> What is expected: The expected answer is the set of lines in the data below between the line holding "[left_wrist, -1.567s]" and the line holding "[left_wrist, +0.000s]", inclusive, written out exactly.

> The data:
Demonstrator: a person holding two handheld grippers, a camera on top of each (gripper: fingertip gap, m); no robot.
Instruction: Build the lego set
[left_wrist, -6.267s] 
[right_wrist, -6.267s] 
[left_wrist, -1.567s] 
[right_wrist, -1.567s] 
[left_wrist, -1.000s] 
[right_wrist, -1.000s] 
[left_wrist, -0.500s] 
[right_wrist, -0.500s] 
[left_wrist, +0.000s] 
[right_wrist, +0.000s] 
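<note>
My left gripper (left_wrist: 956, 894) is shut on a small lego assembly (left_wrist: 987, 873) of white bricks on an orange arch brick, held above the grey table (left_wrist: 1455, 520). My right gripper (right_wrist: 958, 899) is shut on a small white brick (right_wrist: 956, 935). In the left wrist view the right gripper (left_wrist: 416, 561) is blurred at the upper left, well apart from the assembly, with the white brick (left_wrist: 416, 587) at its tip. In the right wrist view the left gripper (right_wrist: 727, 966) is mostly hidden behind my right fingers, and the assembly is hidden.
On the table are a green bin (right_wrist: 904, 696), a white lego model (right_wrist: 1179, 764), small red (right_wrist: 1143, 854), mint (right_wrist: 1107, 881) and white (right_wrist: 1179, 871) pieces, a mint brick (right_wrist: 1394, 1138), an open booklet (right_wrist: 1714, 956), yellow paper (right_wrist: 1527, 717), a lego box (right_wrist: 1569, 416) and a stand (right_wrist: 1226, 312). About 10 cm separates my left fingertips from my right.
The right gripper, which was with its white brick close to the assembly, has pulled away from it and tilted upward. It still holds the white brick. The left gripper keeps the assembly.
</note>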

> Your solution:
[left_wrist, -1.567s] 
[right_wrist, -1.567s] 
[left_wrist, -1.000s] 
[right_wrist, -1.000s] 
[left_wrist, -0.500s] 
[right_wrist, -0.500s] 
[left_wrist, +0.000s] 

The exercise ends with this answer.